# Table saw fence lube



## Bvh56 (Nov 8, 2011)

I was at my local tool store the other day and was alooking at the Saw stop table saws. I couldn't help but notice how nice and easy the fence slid back and forth as compared to mine. Even though mine is a Jet the fence looks identical in design. Is there some kind of lube out there that makes the fence slide smooth and would not stain the wood? Maybe something that goes in the table?


----------



## joesbucketorust (Dec 13, 2011)

I have a jet cabinet saw and the fence slides quite smoothly. Any chance yours lost the little piece of plastic that is glued underneath it? It's about 1"x2" and is glued underneath the fence at the end towards the back of the saw. I knocked that off once and it was noticeably harder to move the fence.


----------



## jschaben (Apr 1, 2010)

Bvh56 said:


> I was at my local tool store the other day and was alooking at the Saw stop table saws. I couldn't help but notice how nice and easy the fence slid back and forth as compared to mine. Even though mine is a Jet the fence looks identical in design. Is there some kind of lube out there that makes the fence slide smooth and would not stain the wood? Maybe something that goes in the table?


Check out joes' suggestion first. I wax almost everything with Johnsons paste wax which really helps. There is another silicone free product called Slip-It which works pretty well but seems to wear off pretty quickly:smile:


----------



## RDufner (Jun 23, 2011)

I'll second the Johnson's paste wax. terrific stuff, I have an older delta rockwell contractors saw that was a little rusty, waxed it up and it slides like butter across a hot piece of cast iron.


----------



## Bvh56 (Nov 8, 2011)

I will check into that.

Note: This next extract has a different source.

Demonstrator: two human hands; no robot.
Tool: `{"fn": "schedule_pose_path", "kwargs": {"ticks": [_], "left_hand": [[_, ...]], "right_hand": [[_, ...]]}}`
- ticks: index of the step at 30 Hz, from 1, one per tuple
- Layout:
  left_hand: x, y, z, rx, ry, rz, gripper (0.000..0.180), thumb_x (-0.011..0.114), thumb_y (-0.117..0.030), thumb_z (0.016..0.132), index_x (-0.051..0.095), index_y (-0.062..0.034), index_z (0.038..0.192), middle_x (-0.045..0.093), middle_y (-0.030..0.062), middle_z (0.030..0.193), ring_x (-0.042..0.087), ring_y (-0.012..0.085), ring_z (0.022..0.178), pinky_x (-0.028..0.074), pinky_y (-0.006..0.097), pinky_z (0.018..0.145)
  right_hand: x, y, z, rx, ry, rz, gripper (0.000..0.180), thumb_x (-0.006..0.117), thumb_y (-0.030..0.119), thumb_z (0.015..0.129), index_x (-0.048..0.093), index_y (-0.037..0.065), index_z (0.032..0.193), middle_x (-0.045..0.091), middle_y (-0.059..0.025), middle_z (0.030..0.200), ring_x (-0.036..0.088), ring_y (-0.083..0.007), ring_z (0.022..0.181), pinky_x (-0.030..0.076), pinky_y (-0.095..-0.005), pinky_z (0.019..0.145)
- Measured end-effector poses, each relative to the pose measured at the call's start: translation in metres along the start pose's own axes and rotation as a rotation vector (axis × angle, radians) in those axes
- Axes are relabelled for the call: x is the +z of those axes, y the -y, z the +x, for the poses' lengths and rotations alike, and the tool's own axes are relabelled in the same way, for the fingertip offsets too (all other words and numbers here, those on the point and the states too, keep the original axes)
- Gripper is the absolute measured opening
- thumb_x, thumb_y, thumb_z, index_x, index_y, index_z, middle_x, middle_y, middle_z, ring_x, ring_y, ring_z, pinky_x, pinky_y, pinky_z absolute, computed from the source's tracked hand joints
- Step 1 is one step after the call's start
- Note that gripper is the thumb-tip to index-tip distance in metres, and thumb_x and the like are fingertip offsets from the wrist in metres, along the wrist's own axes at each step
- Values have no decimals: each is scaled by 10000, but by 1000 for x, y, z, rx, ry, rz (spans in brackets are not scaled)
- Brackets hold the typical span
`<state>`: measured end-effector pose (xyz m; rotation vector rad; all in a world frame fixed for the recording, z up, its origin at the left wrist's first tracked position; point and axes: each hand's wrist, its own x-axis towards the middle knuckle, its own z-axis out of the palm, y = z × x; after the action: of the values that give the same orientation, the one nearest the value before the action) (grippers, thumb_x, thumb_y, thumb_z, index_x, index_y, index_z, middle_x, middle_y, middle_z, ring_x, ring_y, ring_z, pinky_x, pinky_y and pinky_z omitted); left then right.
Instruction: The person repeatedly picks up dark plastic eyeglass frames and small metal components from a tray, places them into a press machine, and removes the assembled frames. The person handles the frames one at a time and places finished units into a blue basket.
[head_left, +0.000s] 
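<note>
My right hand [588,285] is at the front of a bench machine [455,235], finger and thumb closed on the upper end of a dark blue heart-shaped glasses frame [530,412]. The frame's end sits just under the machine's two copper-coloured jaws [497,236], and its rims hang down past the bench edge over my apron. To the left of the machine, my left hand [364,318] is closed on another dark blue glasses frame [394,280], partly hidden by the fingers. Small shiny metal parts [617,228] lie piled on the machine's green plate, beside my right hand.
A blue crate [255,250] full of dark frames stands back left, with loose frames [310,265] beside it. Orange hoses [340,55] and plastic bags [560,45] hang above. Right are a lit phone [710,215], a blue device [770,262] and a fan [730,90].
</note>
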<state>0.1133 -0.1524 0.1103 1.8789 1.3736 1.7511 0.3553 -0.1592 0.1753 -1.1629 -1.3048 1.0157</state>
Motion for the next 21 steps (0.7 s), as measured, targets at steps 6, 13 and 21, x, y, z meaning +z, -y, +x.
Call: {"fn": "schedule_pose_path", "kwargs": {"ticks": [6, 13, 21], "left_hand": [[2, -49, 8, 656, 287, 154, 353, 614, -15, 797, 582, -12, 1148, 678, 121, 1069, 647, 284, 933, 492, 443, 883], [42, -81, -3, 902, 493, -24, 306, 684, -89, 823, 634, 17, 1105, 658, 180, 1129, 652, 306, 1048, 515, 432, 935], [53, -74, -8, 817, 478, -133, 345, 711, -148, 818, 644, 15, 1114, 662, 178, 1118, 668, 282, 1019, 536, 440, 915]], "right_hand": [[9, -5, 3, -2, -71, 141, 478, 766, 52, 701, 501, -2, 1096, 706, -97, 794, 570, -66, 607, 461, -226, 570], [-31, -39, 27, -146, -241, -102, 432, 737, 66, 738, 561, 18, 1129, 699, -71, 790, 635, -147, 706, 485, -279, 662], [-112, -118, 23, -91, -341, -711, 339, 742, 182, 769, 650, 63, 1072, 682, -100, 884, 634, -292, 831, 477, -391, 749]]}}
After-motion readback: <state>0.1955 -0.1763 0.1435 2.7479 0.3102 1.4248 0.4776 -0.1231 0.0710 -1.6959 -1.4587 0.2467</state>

I'll give the wax a try too. Thanks


----------



## cabinetman (Jul 5, 2007)

Bvh56 said:


> I will check into that. I'll give the wax a try too. Thanks


Wax:no::no:...TopCote:yes::yes:










 







.


----------



## rrich (Jun 24, 2009)

Funny that you should ask. Just last week I waxed my UniSaw with JPW and it's like a new saw.

It is amazing what JPW can do for tools in the shop.


----------



## Pirate (Jul 23, 2009)

I use Minwax paste wax. I tried the Johnsons also, but didn't like how soft it was coming out of the can. The Minwax, dries to the buffing stage fast.
I apply Minwax to 1 extension and 1/2 the table, and when finished applying, the place I started is ready to buff. Harder to buff, if you wait longer.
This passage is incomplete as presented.